鮮於墨聽完覺得很是意外,南宮秋水的病就連禦醫都沒有辦法,她竟然就隻是看了一下,便施針將他紮醒,真不知道是運氣好,還是醫術高明。
“王妃膽子倒真是大,若是他有個三長兩短,南宮大人隻怕是又要鬧了。”
鮮於墨不怕別人找麻煩,但是他擔心有人為難秦晚,所以這種事情,他希望越少越好,更何況京城的人都各懷心事,難免會有人存心算計,他不想秦晚有危險。

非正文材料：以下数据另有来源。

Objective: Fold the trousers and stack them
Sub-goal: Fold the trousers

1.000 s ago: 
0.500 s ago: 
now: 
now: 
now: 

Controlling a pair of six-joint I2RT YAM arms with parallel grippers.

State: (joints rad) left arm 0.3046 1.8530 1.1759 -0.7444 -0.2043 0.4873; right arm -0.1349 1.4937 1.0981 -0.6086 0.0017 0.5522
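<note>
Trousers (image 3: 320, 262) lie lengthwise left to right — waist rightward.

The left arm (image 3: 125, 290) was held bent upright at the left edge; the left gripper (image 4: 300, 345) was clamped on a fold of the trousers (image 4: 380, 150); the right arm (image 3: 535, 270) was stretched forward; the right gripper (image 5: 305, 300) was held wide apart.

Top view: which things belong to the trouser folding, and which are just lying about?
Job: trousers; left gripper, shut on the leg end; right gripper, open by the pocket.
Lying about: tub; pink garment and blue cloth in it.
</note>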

“我又不是庸醫,自然不會做沒把握的事情,隻是覺得他也是男子,所以我想和你說一聲,免得王爺誤會。”秦晚有些不服氣,她可是真才實學。
“王妃有心了,本王自然信你。”
鮮於覺得也不是什麽大事,便沒再多問。
第二天,鮮於墨剛出王府,家丁便過來傳話,說是南宮家帶著禮品過來答謝她。
秦晚沒想到過了一夜南宮家還記得答謝的事情,便讓人把他們帶了進來。
南宮浩天帶著南宮秋水進到院子內,下人們抬著兩大箱禮品放下。
“下官南宮浩天,代表犬子,特來答謝王妃的救命之恩。”
說罷,父子兩人跪地行禮。
秦晚抬手道:“南宮大人請起,昨日之事想必你也聽聞了,真的隻是舉手之勞,南宮大人言重了。”
“並非下官誇大其詞,隻是犬子之病,就連聖上賜的禦醫都束手無策,王妃乃是神醫轉世,隻是一針便讓犬子醒來,這真的是醫術精湛啊。”
秦晚沒想到自己紮了一針竟然有這麽大的反應,不過看到南宮浩天的表情,她其實可以理解為人父母的心情。
南宮秋水自幼病弱,求醫問藥這麽多年,如今能夠有了一些起色,他們自然不願意放棄任何機會。
父母便是如此,對於子女的愛護都是無私的。
“南宮公子今天身體狀況如何?”秦晚看向南宮秋水。